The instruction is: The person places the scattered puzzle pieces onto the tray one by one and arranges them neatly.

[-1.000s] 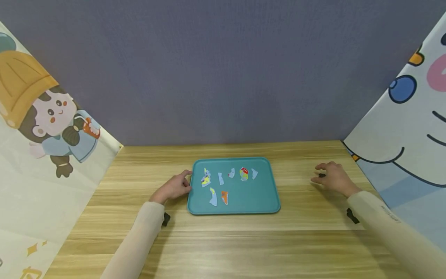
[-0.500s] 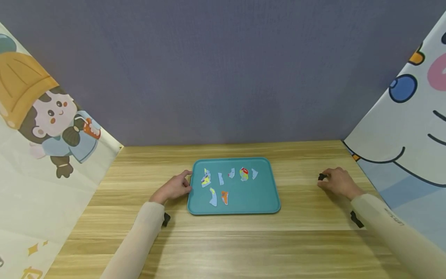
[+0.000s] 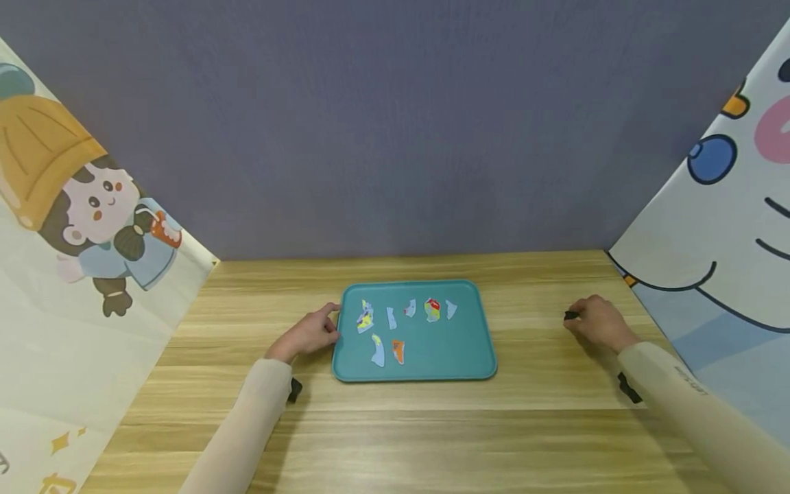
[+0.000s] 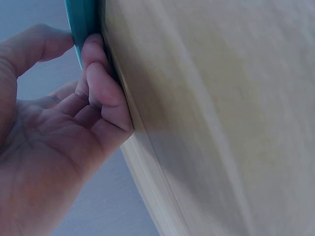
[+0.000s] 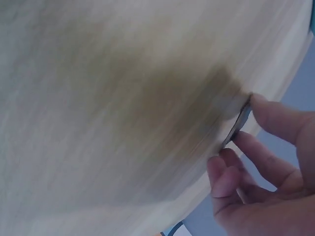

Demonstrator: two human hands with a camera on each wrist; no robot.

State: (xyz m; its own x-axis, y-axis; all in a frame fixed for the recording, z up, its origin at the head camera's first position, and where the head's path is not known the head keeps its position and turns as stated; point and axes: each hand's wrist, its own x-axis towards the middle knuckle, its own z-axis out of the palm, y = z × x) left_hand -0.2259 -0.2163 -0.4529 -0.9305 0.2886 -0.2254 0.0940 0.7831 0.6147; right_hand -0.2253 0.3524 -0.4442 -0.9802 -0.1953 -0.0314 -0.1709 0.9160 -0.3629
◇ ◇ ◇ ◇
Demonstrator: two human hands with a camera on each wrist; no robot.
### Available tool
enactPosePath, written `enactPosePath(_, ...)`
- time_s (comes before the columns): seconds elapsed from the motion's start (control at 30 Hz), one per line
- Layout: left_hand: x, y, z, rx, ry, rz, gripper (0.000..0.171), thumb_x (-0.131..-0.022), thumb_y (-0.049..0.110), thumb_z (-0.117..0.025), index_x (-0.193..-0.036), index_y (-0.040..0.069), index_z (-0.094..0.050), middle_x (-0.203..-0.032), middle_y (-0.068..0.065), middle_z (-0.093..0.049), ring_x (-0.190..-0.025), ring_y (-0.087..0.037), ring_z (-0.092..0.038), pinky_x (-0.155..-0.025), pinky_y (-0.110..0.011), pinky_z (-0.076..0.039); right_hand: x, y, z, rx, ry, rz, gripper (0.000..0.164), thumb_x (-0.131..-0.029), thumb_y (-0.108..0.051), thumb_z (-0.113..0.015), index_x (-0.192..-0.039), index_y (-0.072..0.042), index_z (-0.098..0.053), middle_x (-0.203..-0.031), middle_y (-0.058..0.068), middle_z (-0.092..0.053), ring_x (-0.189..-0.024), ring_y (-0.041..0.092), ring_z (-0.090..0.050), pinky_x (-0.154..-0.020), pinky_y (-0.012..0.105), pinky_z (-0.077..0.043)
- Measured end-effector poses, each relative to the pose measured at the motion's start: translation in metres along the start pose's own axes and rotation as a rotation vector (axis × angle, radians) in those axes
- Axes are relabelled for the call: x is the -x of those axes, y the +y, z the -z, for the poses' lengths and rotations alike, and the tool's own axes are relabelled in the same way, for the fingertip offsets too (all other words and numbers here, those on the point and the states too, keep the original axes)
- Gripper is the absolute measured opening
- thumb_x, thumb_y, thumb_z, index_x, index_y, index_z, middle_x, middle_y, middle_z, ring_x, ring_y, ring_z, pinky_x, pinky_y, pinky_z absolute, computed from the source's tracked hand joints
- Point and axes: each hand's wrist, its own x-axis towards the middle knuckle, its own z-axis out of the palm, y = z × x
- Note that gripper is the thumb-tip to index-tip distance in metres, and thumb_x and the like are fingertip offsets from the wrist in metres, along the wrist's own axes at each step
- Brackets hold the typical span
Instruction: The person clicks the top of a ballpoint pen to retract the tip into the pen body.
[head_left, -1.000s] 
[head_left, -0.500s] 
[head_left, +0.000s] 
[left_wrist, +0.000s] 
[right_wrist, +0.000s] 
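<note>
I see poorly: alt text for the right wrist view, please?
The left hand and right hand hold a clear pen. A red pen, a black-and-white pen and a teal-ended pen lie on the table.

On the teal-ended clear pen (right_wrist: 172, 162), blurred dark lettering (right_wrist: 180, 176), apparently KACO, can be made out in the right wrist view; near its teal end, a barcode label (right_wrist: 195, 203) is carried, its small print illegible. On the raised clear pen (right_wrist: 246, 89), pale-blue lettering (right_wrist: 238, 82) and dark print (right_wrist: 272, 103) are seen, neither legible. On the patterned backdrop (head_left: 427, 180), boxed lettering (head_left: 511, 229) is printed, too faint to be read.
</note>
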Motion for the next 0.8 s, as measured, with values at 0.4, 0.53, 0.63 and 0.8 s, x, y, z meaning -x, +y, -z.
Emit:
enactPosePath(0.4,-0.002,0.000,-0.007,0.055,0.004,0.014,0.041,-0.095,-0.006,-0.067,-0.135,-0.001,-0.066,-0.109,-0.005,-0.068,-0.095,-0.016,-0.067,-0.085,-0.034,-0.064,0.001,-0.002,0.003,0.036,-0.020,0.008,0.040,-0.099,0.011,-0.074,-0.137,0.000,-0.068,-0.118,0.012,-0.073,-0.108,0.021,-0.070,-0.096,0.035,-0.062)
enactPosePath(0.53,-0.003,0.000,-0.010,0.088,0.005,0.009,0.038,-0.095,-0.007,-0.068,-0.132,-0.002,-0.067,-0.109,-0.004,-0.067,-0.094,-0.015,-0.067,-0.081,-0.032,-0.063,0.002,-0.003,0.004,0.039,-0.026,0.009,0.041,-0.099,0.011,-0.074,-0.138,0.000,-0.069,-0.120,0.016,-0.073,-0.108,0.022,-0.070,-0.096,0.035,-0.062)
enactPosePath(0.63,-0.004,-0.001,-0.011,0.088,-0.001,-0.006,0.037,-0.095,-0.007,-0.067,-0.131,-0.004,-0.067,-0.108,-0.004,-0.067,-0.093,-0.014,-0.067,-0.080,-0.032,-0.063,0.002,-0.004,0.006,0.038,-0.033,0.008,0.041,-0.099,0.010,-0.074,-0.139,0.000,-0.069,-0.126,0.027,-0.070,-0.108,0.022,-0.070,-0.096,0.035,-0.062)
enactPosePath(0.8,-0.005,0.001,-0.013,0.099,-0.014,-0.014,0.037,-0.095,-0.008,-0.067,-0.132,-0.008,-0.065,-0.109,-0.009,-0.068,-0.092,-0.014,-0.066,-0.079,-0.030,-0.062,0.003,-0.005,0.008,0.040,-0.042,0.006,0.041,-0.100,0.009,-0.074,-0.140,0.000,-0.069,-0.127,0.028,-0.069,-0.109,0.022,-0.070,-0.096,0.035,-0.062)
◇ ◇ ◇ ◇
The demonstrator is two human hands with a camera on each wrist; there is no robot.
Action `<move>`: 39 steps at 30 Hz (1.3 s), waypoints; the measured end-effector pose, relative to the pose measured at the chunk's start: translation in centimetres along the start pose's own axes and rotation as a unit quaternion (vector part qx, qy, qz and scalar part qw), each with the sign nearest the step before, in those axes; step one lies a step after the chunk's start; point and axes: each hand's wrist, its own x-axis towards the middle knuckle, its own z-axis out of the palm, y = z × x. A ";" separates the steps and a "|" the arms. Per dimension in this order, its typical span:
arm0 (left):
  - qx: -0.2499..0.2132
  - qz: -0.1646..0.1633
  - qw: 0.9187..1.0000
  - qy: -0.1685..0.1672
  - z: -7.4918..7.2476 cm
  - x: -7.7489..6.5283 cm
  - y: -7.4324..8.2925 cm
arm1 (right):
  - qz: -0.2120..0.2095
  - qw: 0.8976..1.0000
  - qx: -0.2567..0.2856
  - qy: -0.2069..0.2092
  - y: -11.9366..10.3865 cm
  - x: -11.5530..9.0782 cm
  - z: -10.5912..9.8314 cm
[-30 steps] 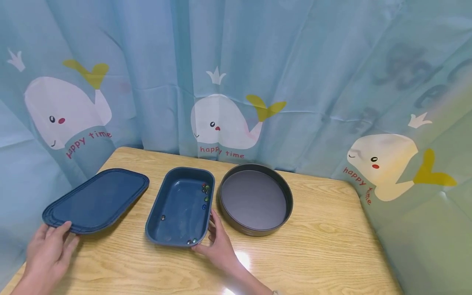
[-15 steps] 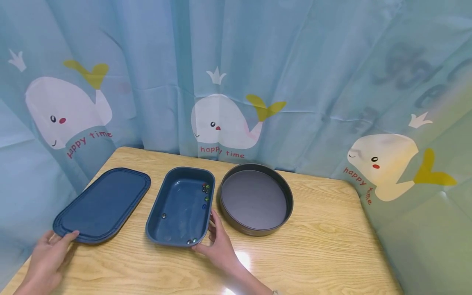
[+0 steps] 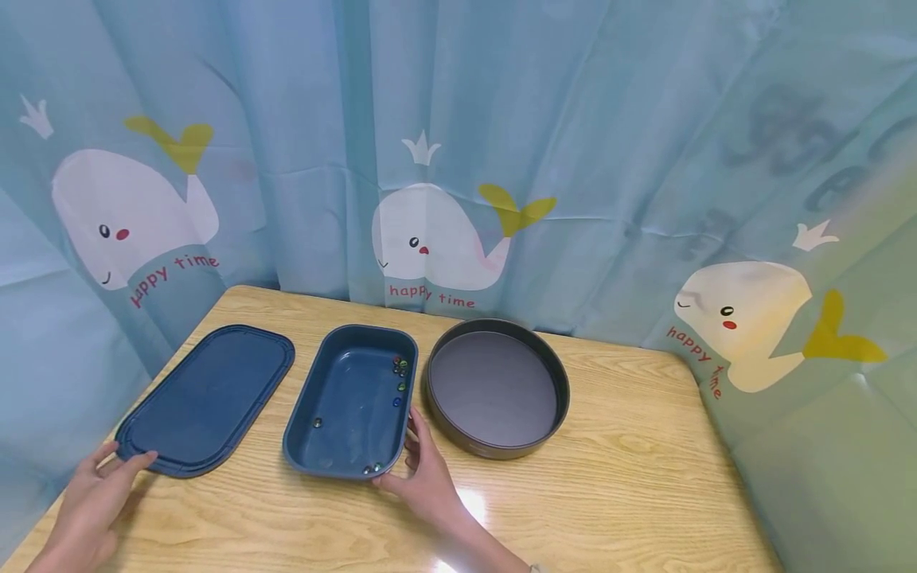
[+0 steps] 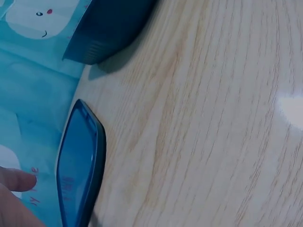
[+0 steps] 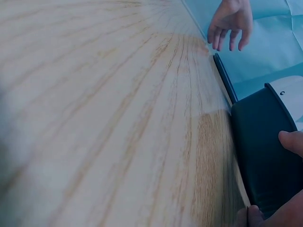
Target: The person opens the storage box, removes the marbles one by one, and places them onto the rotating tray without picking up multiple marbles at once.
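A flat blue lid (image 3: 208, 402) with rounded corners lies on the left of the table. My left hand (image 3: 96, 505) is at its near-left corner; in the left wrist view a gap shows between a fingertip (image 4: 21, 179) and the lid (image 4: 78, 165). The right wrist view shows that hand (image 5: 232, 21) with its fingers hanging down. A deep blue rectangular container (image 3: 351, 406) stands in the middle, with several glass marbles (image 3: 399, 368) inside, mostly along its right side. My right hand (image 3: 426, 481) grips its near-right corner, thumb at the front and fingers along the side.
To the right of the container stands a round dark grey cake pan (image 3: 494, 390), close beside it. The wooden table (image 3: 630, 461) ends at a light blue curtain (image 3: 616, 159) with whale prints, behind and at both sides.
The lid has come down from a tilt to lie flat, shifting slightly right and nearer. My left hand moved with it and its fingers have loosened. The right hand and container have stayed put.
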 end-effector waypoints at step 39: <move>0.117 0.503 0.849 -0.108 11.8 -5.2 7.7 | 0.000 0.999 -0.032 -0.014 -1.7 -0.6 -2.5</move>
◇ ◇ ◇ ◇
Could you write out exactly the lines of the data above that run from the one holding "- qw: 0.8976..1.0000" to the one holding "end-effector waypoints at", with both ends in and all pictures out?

  - qw: 0.8976..1.0000
  - qx: -0.2567..0.2856
  - qy: -0.2069..0.2092
  - y: -11.9366..10.3865 cm
  - x: -11.5530..9.0782 cm
  - z: -10.5912..9.8314 cm
[-30 steps] 
[-15 steps] 
[+0 steps] 
[+0 steps] 
[+0 steps] 
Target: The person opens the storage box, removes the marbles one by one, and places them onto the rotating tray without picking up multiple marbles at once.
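A flat blue lid (image 3: 208, 402) with rounded corners lies on the left of the table. My left hand (image 3: 96, 505) is at its near-left corner; in the left wrist view a gap shows between a fingertip (image 4: 21, 179) and the lid (image 4: 78, 165). The right wrist view shows that hand (image 5: 232, 21) with its fingers hanging down. A deep blue rectangular container (image 3: 351, 406) stands in the middle, with several glass marbles (image 3: 399, 368) inside, mostly along its right side. My right hand (image 3: 426, 481) grips its near-right corner, thumb at the front and fingers along the side.
To the right of the container stands a round dark grey cake pan (image 3: 494, 390), close beside it. The wooden table (image 3: 630, 461) ends at a light blue curtain (image 3: 616, 159) with whale prints, behind and at both sides.
The lid has come down from a tilt to lie flat, shifting slightly right and nearer. My left hand moved with it and its fingers have loosened. The right hand and container have stayed put.
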 end-effector waypoints at step 39: <move>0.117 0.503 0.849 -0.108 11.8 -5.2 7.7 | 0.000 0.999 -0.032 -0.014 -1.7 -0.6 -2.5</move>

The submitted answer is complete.